– Он с радостью задаст нам тот же вопрос, – отвечал Бутч, заматывая подбородок и шею шарфом, призванным укрыть и от холода, и от любопытных глаз. Он бессчетное количество раз закрывал пол-лица платком, чтобы не быть узнанным, но даже теперь, в Нью-Йорке, в тысячах миль от родного дома, не чувствовал себя в безопасности. – Гарриман родом из Нью-Йорка. Это его территория. Не наша.

Они с Сандэнсом и Этель катались на коньках в парке, а потом на трамвае доехали до мюзик-холла и постояли под полотнищем, которое щелкало и свистело на февральском ветру – словно где-то вдали пыхтел поезд. Бутч решил, что Гарриман мог и это предусмотреть.

– Давайте завтра вернемся ее послушать, – мечтательно проговорила Этель. – Я читала о ней в газете. Говорят, она новая Дженни Линд, только куда красивее. Только представьте, она поет перед целой толпой зрителей! А так молода.

– Что еще за Дженни Линд? – спросил Бутч.

– Оперная певица. Шведский соловей. Она была очень знаменита. Гастролировала по всему миру. Да вы наверняка о ней слышали. Барнум…[8]

– Тот, что из цирка? – вмешался Гарри. – Барнум и Бейли?

– Да… Он прославился как владелец цирка. Но он устраивал множество разных зрелищ. Он организовал для Дженни Линд грандиозные гастроли по Штатам. Это было давно, но моя бабушка ее слышала. И потому говорила, что у меня голос, как у Дженни Линд.

Голос у Этель и правда был неплохой. Она пела в гостиной у мисс Фанни Портер, а потом уходила наверх с джентльменами, которые ее выбирали. Мисс Фанни держала самых отборных девиц во всем Сан-Антонио, и Этель там платили больше всех, но сама Этель явно мечтала о другом. Она рассматривала вход в мюзик-холл, и по лицу ее растекалась тоска. Но Сандэнс, казалось, ничего не замечал.

– Давайте купим билеты. Почему нет, а, Этель? – произнес Бутч, оглядываясь в поисках кассы.

Сандэнс мрачно взглянул на него. Нос у него покраснел, зубы стучали. В первые пару недель Нью-Йорк ему нравился, но стоял февраль, и в городе было не только холодно, но в придачу сыро и слякотно. Они мечтали поскорее отплыть отсюда, хотя и знали, что условия на борту «Герминиуса» будут и того хуже.

– Ну конечно. Давайте купим билеты. И сядем прямо под носом у Гарримана, – пробурчал Гарри.

– Тебя никто не узнает, Гарри. Мы слишком далеко от Техаса, – возразила Этель.

Фотография, которую заполучило Детективное агентство Пинкертона, была сделана в Форт-Уорте. Уилл Карвер и Бен Килпатрик захотели сняться всей бандой – что за идиотская мысль, – и Бутч дал себя уговорить. Он вечно давал кому-нибудь себя уговорить.

– Теперь ты гораздо лучше выглядишь, – продолжала Этель. – А у Бутча волосы отросли и потемнели, не то что на фото. И усы стали гуще.

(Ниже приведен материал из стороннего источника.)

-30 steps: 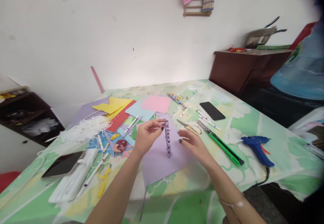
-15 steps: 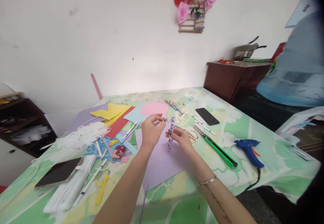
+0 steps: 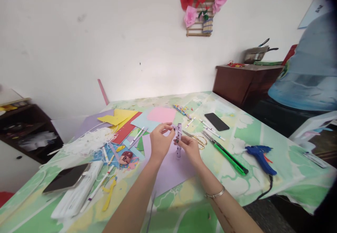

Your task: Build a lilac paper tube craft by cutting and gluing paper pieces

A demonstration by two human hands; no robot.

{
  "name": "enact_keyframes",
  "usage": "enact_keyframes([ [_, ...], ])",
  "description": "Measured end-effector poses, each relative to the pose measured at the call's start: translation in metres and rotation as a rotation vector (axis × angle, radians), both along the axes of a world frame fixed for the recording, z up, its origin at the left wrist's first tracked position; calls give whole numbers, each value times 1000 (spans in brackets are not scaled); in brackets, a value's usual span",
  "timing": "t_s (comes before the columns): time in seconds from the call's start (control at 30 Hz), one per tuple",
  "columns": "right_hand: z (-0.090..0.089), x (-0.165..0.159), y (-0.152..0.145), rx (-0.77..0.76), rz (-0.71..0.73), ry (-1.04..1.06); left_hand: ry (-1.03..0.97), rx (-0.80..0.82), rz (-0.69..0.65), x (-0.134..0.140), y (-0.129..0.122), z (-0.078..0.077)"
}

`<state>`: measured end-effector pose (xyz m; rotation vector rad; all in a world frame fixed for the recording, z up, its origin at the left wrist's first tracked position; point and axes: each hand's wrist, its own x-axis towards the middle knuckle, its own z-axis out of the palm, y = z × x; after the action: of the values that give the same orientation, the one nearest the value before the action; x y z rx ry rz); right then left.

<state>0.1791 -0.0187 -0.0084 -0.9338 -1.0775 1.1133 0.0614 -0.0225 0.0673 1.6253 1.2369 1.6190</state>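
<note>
A slim lilac paper tube with dark dots stands nearly upright, pinched between the thumb and fingers of my right hand. To its left, my left hand closes thumb against fingertips on a thin lilac paper strip at the tube's upper part; whether the strip is fixed to the tube cannot be told. Beneath both hands lies a large lilac paper sheet. Gold-handled scissors lie just beyond my right hand, their blades pointing toward the tube.
Right of my hands are a green utility knife, a blue glue gun with its cord and a black phone. Coloured paper, tangled white string, a tablet-like device and several markers lie left and behind.
My left hand has come slightly nearer the tube, bringing the strip against its upper part. The tube stands a little straighter. The whole view has shifted slightly.
</note>
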Motion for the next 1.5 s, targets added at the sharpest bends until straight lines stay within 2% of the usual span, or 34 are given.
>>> enact_keyframes([
  [0.2,-2,-1,-4,0,-45,-53,57,23,21,7,-1,-4],
  [0.83,2,-1,-9,65,-143,-140,33,-20,10,14,2,-10],
  [1.23,1,0,-9,76,-146,-159,128,48,65,12,5,-14],
  [1.5,2,0,-10,87,-142,-164,138,51,55,14,3,-10],
])
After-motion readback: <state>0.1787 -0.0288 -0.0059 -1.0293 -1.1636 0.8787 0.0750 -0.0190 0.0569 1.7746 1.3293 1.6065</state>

– Это уж точно. У тебя, Кэссиди, будто беличьи хвосты из носа торчат, – сказал Гарри. Он говорил так уже не в первый раз, но Бутч не обращал на него внимания.

В детстве Бутч был светловолосым, как ангелочек. Когда голос у него начал ломаться, волосы были уже медовыми, с золотистым отливом, а к тому моменту, как он впервые ограбил банк, потемнели до каштановых. С каждым годом волосы все темнели, как и его сердце. Теперь он уже не походил на мальчишку, каким был, когда в восемнадцать лет ушел из родного дома. Ему уже давно было не восемнадцать, и он оказался далеко от долины Бивер[9].

Они купили билеты на выступление Джейн Туссейнт, пополнив казну «Объединенной Тихоокеанской железной дороги». На следующий день Гарри и Этель отправились в гости к сестре Гарри, в Нью-Джерси, а Бутч вернулся в Карнеги-холл. Забавно, Бутч всегда думал, что Гарри сирота, и только с месяц назад узнал, что это не так. Почти все в банде были сиротами – или попросту не говорили о тех, кого покинули или подвели. Но у Сандэнса имелись родные, и он хотел познакомить с ними Этель.